-- Assignment --
Your answer should be every line below that includes the word "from".
# # # # #
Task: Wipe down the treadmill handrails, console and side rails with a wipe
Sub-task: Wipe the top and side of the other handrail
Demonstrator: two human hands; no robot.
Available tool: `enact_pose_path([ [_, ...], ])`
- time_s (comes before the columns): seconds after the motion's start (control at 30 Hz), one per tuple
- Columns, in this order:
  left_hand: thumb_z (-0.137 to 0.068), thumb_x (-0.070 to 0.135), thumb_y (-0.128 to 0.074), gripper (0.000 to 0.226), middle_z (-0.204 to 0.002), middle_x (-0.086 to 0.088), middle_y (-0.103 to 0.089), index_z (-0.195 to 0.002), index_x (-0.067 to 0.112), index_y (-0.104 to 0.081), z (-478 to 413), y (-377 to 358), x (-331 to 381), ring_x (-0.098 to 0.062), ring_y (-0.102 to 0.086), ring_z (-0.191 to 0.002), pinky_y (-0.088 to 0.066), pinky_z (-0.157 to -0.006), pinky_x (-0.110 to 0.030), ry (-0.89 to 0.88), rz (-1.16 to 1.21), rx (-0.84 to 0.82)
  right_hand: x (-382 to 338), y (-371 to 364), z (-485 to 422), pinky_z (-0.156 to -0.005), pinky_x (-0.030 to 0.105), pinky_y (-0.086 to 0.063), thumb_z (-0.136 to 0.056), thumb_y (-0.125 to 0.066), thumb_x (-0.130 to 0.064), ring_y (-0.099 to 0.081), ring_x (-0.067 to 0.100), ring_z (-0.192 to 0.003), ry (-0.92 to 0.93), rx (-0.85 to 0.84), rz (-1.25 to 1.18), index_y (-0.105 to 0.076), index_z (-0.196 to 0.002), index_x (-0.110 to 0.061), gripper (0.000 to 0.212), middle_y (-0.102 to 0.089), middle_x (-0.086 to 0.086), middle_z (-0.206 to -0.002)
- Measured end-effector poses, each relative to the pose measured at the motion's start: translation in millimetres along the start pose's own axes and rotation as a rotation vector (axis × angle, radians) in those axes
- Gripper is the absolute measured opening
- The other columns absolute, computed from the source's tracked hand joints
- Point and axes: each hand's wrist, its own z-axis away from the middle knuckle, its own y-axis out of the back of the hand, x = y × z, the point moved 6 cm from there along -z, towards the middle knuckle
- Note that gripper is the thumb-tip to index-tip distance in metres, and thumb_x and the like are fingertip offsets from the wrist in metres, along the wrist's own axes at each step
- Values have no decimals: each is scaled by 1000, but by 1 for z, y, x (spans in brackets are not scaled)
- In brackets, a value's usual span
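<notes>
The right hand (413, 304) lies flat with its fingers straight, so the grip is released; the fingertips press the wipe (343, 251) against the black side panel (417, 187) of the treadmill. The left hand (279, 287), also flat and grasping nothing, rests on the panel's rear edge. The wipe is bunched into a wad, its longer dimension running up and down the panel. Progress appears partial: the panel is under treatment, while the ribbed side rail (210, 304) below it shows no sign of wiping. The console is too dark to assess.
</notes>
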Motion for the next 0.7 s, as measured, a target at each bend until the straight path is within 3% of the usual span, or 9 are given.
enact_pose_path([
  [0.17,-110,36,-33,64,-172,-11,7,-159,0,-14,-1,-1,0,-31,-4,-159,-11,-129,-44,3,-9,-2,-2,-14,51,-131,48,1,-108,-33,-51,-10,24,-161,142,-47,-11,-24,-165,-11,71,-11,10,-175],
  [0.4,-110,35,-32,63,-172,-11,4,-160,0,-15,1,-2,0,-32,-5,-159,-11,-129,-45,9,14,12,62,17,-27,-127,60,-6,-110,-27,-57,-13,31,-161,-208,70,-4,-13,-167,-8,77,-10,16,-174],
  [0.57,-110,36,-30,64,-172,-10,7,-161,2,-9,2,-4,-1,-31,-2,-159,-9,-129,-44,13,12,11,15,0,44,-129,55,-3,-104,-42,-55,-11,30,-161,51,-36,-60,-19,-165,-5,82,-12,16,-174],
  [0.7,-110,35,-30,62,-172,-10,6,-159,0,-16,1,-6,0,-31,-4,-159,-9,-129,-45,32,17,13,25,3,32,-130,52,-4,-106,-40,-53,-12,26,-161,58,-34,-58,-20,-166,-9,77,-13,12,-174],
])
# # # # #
-- Expected output --
- The other columns absolute, computed from the source's tracked hand joints
- Point and axes: each hand's wrist, its own z-axis away from the middle knuckle, its own y-axis out of the back of the hand, x = y × z, the point moved 6 cm from there along -z, towards the middle knuckle
- Note that gripper is the thumb-tip to index-tip distance in metres, and thumb_x and the like are fingertip offsets from the wrist in metres, along the wrist's own axes at each step

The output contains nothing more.